# Looking for friends



## GareBear (Jan 22, 2016)

Hello, I am a new member on this site, I have frequented the Philippines for the last couple of years, basically 2months2, I was introduced to the Philippine culture back in 1988, I fell in love with it then, but it has taken until now that I have the opportunity to actually live there, I purchase an old Willy's Station wagon, last year, a 1963 5door model, it is a Willy's/Mitsubishi, pretty decent and I love it, it is not original unfortunately. Anyway, I am looking for expats, to form friends with common interests. I like to travel the provinces, I am single, enjoy the ladies, beaches, scuba diving, fishing, that sort of thing, I was a crane operator, building contractor, goldminer (suction dredging) Alaska and Northern California. If any of you are interested in a running buddy, lets chat.

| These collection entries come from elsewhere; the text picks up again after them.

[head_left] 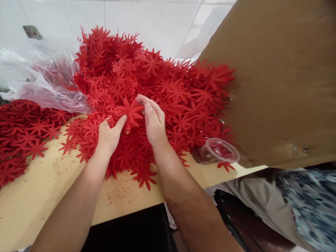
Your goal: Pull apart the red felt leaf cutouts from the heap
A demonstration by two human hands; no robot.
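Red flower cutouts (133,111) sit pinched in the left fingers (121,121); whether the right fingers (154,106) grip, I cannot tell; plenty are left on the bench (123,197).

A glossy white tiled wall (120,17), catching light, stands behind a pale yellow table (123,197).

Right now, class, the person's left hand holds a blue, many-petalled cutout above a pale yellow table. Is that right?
The colour is wrong: the head view shows a red, many-petalled cutout in the person's left hand, above the pale yellow table.
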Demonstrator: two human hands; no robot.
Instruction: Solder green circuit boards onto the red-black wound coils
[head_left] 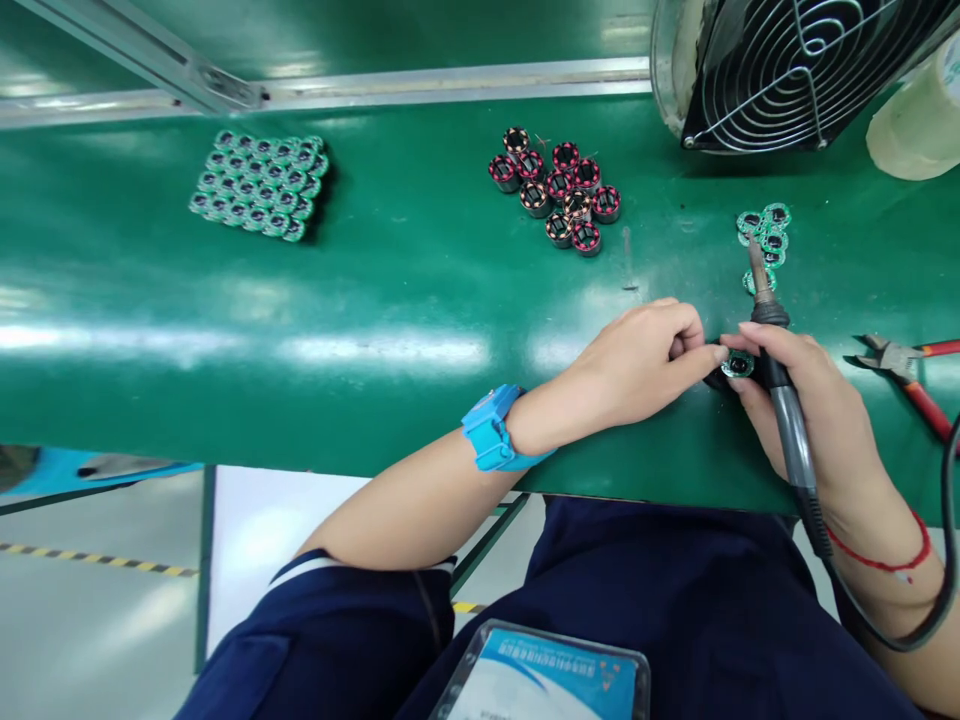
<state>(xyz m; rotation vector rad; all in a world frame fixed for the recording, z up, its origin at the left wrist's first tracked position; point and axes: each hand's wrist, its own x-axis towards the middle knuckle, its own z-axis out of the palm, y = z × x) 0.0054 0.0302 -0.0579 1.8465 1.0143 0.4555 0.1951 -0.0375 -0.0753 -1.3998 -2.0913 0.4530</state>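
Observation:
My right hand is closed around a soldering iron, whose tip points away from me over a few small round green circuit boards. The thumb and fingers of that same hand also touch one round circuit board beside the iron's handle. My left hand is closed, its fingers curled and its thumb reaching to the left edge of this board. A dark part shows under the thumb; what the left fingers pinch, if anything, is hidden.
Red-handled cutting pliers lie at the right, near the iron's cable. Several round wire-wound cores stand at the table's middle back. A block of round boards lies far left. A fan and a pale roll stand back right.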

For the record, I am straight laced, I am seeking friends, because sometimes it can get boring, and safety is in numbers. I am a healthy man, and get along in most situations, I am self sufficient.


----------



## heyitspao (Jan 26, 2016)

Hi, I'll be in PH by Feb. to visit my GF for the first time. She's also live in Laguna. How long have you been living there?


----------



## GareBear (Jan 22, 2016)

I am not living there full time as of yet, just doing the back and forth thing.


----------



## heyitspao (Jan 26, 2016)

How was it? As it will be a new experience for me.


----------